SEC Response Letter
Posted by Laura Anthony, Esq. on April 19, 2016
SEC Response Letter- Today is the fourth Lawcast in a series discussing SEC comments and responses. As discussed in the first two Lawcasts in this series, The SEC Division of Corporation Finance, referred to as “CorpFin” reviews and comments upon filings made to the SEC for the purpose of improving and enhancing disclosure.
As previously touched upon the comment letter and responsive letter process continues until CorpFin has no further comments. If the reviewed filing is a Securities Act registration statement, such as an S-1, the CorpFin staff will verbally inform the company that it has cleared comments clearing the way for the Company to request that the SEC declare the registration statement effective. Where the reviewed filing is an Exchange Act filing just as a 10-Q or 10-K, CorpFin will provide the company with a letter stating that it has no further comments. Comment letters and responses are posted on the EDGAR database by CorpFin approximately 20 days after it has finished the review process.

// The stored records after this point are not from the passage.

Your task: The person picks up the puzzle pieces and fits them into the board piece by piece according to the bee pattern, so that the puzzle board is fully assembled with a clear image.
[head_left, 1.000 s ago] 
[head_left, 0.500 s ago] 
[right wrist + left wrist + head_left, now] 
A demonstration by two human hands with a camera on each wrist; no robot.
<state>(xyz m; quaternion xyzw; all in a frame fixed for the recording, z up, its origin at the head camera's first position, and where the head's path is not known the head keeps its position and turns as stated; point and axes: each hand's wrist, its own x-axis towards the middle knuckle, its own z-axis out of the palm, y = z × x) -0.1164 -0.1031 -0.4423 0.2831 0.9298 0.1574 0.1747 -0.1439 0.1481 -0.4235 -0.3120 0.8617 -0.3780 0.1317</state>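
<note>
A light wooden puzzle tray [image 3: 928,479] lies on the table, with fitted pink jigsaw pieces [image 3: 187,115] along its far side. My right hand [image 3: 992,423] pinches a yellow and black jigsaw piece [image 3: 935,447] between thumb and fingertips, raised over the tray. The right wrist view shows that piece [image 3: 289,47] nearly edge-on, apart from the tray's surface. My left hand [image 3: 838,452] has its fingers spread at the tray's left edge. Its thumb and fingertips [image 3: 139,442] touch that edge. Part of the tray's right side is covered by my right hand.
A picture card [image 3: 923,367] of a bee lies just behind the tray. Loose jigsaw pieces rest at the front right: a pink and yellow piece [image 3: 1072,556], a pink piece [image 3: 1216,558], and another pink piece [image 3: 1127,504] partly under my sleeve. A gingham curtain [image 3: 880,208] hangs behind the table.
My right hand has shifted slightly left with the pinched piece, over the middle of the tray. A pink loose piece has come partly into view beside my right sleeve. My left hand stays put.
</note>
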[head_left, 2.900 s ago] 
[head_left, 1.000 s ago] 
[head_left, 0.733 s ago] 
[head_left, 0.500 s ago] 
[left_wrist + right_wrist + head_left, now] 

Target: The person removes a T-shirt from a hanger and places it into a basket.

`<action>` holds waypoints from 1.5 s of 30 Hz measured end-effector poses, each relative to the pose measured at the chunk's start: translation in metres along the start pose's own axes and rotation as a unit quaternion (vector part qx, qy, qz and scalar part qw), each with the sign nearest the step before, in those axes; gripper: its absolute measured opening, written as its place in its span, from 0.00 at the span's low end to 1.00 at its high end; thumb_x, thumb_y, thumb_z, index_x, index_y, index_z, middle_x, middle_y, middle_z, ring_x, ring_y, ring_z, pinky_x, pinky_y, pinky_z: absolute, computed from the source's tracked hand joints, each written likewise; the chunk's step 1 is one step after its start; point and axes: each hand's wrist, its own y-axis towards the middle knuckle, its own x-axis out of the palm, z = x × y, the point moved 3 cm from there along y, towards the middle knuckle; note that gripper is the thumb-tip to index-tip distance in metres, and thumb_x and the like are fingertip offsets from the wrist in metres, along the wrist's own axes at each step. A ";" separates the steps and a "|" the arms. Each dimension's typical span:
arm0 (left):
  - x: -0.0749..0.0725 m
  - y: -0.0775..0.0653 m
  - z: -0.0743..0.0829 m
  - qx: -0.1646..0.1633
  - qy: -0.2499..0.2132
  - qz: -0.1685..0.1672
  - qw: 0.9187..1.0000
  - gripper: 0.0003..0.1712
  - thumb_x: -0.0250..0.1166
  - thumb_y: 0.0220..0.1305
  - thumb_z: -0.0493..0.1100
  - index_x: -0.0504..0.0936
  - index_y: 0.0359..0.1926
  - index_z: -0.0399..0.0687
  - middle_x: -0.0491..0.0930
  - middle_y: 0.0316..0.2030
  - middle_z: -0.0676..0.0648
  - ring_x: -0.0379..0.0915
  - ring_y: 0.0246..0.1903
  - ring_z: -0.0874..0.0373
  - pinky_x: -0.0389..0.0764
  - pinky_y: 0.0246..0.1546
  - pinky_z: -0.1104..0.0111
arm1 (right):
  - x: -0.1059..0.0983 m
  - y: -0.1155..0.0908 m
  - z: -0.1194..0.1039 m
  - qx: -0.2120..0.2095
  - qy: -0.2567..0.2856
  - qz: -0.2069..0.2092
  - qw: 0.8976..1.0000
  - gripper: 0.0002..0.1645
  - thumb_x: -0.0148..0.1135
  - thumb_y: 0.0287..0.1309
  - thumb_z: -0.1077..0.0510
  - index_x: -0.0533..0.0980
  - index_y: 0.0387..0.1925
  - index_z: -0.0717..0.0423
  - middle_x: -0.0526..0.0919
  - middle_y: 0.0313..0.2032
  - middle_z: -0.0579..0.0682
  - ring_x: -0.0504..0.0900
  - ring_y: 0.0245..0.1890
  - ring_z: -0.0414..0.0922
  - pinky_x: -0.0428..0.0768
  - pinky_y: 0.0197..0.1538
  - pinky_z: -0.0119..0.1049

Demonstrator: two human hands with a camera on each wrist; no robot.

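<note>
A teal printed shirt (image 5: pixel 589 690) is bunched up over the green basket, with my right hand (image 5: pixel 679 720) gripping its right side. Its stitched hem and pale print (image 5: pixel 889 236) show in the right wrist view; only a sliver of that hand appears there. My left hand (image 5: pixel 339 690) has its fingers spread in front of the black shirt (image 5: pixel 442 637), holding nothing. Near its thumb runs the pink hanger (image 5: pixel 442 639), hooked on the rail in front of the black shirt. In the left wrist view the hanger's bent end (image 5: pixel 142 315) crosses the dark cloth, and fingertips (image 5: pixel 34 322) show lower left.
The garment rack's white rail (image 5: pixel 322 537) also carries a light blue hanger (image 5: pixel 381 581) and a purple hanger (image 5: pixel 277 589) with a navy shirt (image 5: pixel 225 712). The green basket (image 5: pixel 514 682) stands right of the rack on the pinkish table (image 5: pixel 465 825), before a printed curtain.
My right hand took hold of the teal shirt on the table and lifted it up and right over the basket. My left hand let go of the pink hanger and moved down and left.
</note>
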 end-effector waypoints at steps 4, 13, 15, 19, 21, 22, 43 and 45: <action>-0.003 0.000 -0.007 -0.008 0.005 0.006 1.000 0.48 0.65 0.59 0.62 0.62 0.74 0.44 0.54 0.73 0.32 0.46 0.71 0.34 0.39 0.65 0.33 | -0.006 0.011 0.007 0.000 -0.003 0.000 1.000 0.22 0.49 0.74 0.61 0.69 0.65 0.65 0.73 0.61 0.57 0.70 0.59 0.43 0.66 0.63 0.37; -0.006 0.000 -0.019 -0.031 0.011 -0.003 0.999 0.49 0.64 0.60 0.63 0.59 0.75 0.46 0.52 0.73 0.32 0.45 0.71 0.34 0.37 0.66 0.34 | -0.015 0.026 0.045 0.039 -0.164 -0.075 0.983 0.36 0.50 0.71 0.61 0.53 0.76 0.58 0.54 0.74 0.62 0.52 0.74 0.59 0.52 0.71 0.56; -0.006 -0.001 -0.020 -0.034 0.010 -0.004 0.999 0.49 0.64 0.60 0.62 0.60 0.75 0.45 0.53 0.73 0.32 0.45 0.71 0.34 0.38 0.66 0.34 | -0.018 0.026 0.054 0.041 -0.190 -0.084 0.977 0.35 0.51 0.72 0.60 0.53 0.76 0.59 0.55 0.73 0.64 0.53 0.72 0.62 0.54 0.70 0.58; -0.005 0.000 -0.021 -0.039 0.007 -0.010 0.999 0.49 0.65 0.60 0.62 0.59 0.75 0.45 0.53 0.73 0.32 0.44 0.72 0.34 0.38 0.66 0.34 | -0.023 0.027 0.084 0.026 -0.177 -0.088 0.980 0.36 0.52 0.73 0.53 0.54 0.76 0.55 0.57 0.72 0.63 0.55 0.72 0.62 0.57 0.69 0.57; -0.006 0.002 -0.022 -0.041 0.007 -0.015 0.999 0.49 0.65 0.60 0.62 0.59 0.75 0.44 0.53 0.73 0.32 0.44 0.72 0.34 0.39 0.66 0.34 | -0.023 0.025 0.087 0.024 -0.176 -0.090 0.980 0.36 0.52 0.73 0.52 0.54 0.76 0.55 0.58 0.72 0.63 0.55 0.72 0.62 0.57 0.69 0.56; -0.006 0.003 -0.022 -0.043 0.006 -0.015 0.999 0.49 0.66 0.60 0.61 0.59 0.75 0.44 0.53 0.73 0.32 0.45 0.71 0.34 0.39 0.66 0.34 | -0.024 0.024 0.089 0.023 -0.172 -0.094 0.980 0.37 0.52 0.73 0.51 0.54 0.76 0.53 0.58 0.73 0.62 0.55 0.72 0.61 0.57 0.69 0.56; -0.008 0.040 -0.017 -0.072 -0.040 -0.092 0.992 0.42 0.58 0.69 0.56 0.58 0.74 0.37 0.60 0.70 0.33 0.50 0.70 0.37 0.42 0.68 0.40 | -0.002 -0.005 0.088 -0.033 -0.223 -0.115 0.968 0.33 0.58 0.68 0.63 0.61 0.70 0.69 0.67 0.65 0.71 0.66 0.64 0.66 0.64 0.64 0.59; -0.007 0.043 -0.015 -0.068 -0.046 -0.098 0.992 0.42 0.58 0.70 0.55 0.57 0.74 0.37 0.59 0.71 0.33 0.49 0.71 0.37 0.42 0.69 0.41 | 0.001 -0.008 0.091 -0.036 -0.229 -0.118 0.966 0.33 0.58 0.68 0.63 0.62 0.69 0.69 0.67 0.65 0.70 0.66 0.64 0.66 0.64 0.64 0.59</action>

In each letter responding to SEC comments, the SEC requires an affirmative statement from the company acknowledging that it cannot use the SEC’s comment process as a defense in any securities-related litigation. This language is referred to as a “Tandy” letter. The Tandy portion of a response must be agreed to by the company itself, so if the response letter is on attorney letterhead, a signature line must be provided for the company or the company can submit a separate letter.
The Tandy language for an Exchange Act filing requires the company to acknowledge that:
- The company is responsible for the adequacy and accuracy of the disclosure in the filing;
- Staff comments or changes to disclosure in response to staff comments do not foreclose the Commission from taking any action with respect to the filing; and
- The company may not assert staff comments as a defense in any proceeding initiated by the Commission or any person under the federal securities laws of the United States.

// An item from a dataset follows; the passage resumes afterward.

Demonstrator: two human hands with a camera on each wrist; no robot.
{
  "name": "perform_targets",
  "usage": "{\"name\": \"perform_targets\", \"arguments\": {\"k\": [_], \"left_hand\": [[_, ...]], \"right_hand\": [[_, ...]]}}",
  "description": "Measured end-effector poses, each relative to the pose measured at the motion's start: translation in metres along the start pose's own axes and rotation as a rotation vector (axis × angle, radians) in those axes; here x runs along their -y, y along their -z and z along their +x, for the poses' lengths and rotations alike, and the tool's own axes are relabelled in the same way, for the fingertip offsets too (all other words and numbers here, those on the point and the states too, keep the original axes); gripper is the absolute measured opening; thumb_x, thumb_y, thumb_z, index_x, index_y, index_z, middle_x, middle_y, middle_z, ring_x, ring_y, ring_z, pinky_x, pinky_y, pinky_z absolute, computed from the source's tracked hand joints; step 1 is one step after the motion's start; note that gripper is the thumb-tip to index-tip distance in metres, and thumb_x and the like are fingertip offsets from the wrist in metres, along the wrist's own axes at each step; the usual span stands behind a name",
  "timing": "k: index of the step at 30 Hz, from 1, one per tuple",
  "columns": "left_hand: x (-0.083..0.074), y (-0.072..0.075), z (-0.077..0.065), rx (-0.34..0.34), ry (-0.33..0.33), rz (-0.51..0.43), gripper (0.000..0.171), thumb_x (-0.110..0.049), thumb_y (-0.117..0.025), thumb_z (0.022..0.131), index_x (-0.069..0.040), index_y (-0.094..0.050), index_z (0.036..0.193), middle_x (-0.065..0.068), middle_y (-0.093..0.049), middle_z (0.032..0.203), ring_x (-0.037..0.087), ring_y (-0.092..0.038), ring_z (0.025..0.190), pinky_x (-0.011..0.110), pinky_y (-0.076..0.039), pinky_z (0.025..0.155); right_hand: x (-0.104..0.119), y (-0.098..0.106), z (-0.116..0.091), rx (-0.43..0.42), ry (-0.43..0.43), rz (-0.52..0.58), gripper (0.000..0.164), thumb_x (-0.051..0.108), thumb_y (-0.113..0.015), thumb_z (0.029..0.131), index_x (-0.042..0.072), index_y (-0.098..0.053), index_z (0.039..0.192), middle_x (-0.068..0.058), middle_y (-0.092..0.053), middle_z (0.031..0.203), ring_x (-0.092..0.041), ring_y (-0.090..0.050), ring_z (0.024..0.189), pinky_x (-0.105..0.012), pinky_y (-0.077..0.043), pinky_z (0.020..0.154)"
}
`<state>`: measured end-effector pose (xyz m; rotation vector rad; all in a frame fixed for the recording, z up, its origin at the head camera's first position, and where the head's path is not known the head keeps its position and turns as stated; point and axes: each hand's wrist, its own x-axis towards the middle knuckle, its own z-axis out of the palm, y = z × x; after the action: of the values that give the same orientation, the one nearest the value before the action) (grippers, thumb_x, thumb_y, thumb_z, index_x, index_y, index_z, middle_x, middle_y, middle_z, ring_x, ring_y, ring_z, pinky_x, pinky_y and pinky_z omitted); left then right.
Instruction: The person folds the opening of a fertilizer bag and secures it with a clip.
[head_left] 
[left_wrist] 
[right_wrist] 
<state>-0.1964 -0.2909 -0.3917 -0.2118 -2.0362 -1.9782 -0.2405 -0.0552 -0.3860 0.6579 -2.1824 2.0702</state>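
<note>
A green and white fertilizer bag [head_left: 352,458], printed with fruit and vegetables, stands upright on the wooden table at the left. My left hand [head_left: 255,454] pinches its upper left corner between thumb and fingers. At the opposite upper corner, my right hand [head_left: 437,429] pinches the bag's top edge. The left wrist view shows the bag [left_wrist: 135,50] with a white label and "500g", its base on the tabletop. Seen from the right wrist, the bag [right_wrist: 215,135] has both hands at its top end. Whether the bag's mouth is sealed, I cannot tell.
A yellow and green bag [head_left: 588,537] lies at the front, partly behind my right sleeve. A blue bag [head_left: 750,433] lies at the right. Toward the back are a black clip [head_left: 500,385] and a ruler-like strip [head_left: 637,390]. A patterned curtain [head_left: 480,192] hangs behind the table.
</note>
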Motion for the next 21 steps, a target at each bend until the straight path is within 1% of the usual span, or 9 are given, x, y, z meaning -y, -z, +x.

- The Tandy language for a Securities Act registration statement, such as an S-1 requires the the company to acknowledge that:
- should the Commission or the staff, acting pursuant to delegated authority, declare the filing effective, it does not preclude the Commission from taking any action with respect to the filing;
- the action of the Commission or the staff, acting pursuant to delegated authority, in declaring the filing effective does not relieve the company from its full responsibility for the adequacy and accuracy of the disclosure in the filing; and
- the company may not assert staff comments and the declaration of effectiveness as a defense in any proceeding initiated by the Commission or any person under the federal securities laws of the United States.